An interview with Tsung Chien (Alex) Wu

By M. Liam Otten - (Washington University Public Affairs)

Hemingway went to France; Beckman came to the United States. And While telecommunications optimists may envision the world as one ever-shrinking " global village," for the expatriate artist there is still nothing like being physically present in another land, surround by another people, immersed in another culture.

For Tsung Chien Wu (Alex to his friends), a native Taiwan and painter in the School of Art's Graduate Program, study abroad also offers - and perhaps demands - an examination of one's own national identity.

"Taiwan has a very minimal history of painting,' explained the 33- year- old Wu. " You don't have a tradition to compare yourself to. Which means that artist who study abroad often kind of brings back a piece of contemporary art, which most of its essences are not constructed by a similar social structure from the east. I have a problem with that. As an artist from Taiwan with incorrigible eastern background, I have to find what kinds of images are suitable to me, things that I understand and believing "

It is an old problem for Taiwanese artists: earlier this century, as a Japanese colony only recently opened to the West, Taiwan sent its young painters to the West for a traditional western education. Even today, art-training in Taiwan still bears that historic imprint - as a student at the Fu Shein Art school in Taipei, Wu received a strong grounding in western-style life-studied and figure drawing. 

It was a very strict, tight kind of program where you work from plaster casts of anatomy, " Wu recalled. " it was more about craftsmanship or skill than creativity."


After Fu Shien, Wu spent three years in the Taiwanese Marine Corp., in fulfillment of his national military service requirement, serving in a sniper unit. He next went to works as a scuba instructor for the International Red Cross and a freelancer artist for newspaper and magazine but left Taiwan in 1991 to the west.

"It is not easy to travel abroad before you've finished your military service," Wu explained. He visited New York and other major cities in the United States and then settled in Toronto.

In Toronto, Wu applied to the Ontario College of Art and Design - "just to see how it would go," he said, admitting that he was a little surprised to be accepted. "I didn't speak much English then. I took the summer to learn a few words."

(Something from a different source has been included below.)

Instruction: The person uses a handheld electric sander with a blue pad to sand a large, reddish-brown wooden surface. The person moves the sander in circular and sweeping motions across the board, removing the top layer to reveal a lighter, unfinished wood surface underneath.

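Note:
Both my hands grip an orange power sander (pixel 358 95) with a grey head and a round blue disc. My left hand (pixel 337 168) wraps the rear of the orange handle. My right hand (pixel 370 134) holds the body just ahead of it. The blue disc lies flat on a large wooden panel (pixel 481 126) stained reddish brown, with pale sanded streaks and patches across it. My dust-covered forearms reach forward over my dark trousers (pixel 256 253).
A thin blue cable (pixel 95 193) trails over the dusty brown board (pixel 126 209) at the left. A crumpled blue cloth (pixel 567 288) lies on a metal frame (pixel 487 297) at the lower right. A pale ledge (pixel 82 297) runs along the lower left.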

In Ontario (and later, during a year spent in Florence, Italy) Wu continued to focus on figurative art but, after a time, began to feel in somewhat constricted by his own expertise. To help him "think more creatively" about art making, with the tuition-scholarship offered by the School of Art, Wu came to St, Louis and entered the Graduate Program, where he began to confront the often mind- boggling density of contemporary art theory. He quickly found himself drawn to writers such as Roland Barthes, Jean Baudrillard, D. H. Lawrence and Spanish philosopher Jose Oldega, who helped him identify what would become his primary artistic subject - the sense of distance or psychological detachment that can be both the expatriate's blessing and curse.

"I came to the west when I was 24," Wu explained. " After 10 years of study here I could not go back to who I was, but even 10 years of study here I still don't feel really belong here either. Like a cultural hybridity, as western art critic described contemporary artists who originated from Taiwan:

"Modern art of the 20th century is historically defined as a progression of European and North American styles that developed without any essential or significant input from other regions. Furthermore, and again probably unfairly virtually all artists from other regions (Taiwan) who adopt modernism, or adapt to their regional styles, will have their art viewed, respectively, as derivative and historically too late to matter, or as a historically uncategorizable hybrid."

But for Wu, creating your own way not only involves exercising personal artistic demons, but doing so while remaining true to one's history, background and culture. And perhaps most importantly, it means doing all of that while communicating with an audience.

"I still think that art has to function for people," Wu said. " If you graduate with a degree in piano, you should be able to play piano. You don't tell people, well, we don't play piano anymore, we smell piano now, we taste piano."

Wu is now preparing his solo exhibition. He also hopes to find a venue for his first literary effort, a play that has occupied him, off and on, for as long as he's been in the United States. "I'd like to find a place to have both open," he said. "Some of the paintings will interact with the play. I am trying to create a multi-dimensional surface - images on stage, actors on stage."

Tellingly, one of the play's central characters is a painter who seems to express his author's thoughts on both the nature and the role of an artist. In a pivotal scene, the painter accompanies a journalist friend to the sickbed of a dying celebrity, where they encounter the man's wife and doctor.

"The wife is overcome with the grief; the doctor is more detach but also very involved professionally," Wu explained. " The journalist is even more detached but also has a job to do. But the painter, who doesn't’t know the patient at all, is free to see the beauty of the scene, the light coming through the window, an old man come to the end of his journey."

"You need a lot of guts to be an artist," Wu concluded. " An artist is like a monk - you go to the temple and take that oath and then everything is gone, you have no expectations of fame or success. That's the time you can really be yourself."